One of the delights of publishing is that every now and then I come across a story so extraordinary and so beautifully written that it absolutely demands to be turned into a book. So when I first read Robert Henrey’s account of his experience as an eight-year-old child improbably chosen by film director Carol Reed and producer Sir Alexander Korda to star alongside Sir Ralph Richardson in The Fallen Idol, I just knew it was a story we had to publish.

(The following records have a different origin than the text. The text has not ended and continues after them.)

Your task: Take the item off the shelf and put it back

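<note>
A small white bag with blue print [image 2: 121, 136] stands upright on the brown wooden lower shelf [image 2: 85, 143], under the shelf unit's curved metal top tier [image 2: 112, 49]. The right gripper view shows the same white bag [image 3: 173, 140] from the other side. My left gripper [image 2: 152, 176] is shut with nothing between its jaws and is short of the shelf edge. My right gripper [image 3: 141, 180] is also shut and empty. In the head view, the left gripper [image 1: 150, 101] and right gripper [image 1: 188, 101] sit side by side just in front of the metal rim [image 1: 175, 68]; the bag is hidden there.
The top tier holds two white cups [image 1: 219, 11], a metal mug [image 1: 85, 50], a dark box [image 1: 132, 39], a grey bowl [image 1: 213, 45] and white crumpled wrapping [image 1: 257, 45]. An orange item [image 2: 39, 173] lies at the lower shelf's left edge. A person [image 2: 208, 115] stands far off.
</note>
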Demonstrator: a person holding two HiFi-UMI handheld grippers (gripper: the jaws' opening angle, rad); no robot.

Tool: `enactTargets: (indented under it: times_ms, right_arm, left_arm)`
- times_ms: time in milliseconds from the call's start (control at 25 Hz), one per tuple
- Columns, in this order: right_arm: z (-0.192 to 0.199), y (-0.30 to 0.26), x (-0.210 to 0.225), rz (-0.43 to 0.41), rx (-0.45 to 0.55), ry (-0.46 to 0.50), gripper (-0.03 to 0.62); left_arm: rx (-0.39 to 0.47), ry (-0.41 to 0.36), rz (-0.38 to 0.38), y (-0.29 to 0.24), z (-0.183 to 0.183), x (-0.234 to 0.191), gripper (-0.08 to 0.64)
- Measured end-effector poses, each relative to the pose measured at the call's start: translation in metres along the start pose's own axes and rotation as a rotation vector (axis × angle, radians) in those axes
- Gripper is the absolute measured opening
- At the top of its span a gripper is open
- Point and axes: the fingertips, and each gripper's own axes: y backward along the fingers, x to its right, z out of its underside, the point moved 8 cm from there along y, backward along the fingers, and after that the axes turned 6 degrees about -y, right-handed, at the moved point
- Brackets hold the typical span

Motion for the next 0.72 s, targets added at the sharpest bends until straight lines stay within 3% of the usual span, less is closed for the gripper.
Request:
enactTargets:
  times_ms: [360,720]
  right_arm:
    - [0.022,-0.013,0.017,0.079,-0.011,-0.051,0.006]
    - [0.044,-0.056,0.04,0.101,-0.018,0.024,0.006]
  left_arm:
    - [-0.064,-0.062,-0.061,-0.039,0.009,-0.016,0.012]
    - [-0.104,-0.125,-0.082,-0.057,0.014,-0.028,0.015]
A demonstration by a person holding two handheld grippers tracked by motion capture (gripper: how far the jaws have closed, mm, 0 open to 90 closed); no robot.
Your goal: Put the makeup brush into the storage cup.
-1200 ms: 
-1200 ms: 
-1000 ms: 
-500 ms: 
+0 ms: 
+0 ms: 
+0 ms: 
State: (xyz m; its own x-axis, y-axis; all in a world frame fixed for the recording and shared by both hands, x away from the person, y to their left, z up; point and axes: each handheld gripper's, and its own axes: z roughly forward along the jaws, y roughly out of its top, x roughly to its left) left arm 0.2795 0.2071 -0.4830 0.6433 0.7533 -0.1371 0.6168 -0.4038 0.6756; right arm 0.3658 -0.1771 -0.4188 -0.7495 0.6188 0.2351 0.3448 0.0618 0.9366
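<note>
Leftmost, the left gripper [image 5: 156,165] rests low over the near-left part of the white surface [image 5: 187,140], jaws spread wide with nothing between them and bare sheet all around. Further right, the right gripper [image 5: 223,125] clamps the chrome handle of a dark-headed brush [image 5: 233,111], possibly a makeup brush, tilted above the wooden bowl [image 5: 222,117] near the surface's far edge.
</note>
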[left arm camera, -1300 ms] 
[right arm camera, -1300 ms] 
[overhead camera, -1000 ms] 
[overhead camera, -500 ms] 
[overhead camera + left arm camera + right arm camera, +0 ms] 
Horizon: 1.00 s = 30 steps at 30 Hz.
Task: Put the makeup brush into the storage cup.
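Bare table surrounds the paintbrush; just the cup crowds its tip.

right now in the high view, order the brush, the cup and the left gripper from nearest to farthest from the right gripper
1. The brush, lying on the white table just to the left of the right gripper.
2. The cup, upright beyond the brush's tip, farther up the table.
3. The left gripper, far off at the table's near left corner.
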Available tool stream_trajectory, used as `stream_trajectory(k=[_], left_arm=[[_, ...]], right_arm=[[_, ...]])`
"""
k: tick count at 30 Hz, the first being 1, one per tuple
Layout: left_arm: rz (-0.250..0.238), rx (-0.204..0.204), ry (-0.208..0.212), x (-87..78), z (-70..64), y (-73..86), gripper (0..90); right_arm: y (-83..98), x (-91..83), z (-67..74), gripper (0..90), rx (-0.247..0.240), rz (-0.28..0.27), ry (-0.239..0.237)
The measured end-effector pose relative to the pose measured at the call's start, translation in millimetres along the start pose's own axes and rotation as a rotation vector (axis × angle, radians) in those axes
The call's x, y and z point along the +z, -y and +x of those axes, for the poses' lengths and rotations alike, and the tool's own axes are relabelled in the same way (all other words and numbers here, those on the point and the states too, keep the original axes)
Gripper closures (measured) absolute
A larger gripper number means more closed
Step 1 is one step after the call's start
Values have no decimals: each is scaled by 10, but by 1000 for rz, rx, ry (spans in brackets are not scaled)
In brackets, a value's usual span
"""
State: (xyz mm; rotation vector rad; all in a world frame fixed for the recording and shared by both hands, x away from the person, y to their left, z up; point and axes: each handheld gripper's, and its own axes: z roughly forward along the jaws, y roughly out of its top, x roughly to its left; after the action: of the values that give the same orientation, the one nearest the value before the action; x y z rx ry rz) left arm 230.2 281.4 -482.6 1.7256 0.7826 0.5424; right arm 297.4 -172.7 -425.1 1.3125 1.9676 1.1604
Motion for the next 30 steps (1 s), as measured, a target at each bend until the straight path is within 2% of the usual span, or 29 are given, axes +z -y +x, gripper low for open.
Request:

Based on a Graham Greene story and released in 1948, the film was an instant box office success. The child star’s performance was singled out for critical acclaim and it remains one of the classics of British cinema. His brief film career over, Robert (or Bobby as he was then known), an only child brought up within an exclusively adult world by eccentric parents focused on their literary careers, was suddenly confronted with the rough and tumble of school life. Survival came at the cost of burying the experience, pretending – unsuccessfully – it had never happened: an attitude Robert carried into adulthood. The death of his 19-year-old daughter and an invitation to a special screening of The Fallen Idol in London in 2001 finally persuaded him to come to terms with his childhood experience. His book, Through Grown Up Eyes: Living with Childhood Fame is a remarkably moving and candid account of coping with childhood stardom in post-war London and the vicissitudes of later life in the USA, tragedy and loss.

It is ultimately about survival, treasuring the good things of life – and allowing hope to have the last word – and will be published in September.

Robert is now retired and lives with his wife in Greenwich, Connecticut USA, where he is an ordained deacon assigned to the parish church of Saint Catherine of Siena. He is modestly dismissive of his childhood experience, but only recently it was described as ‘The greatest unpolished child performance of all time’ by Mark Romanek, the producer of the 2010 film Never Let Me Go.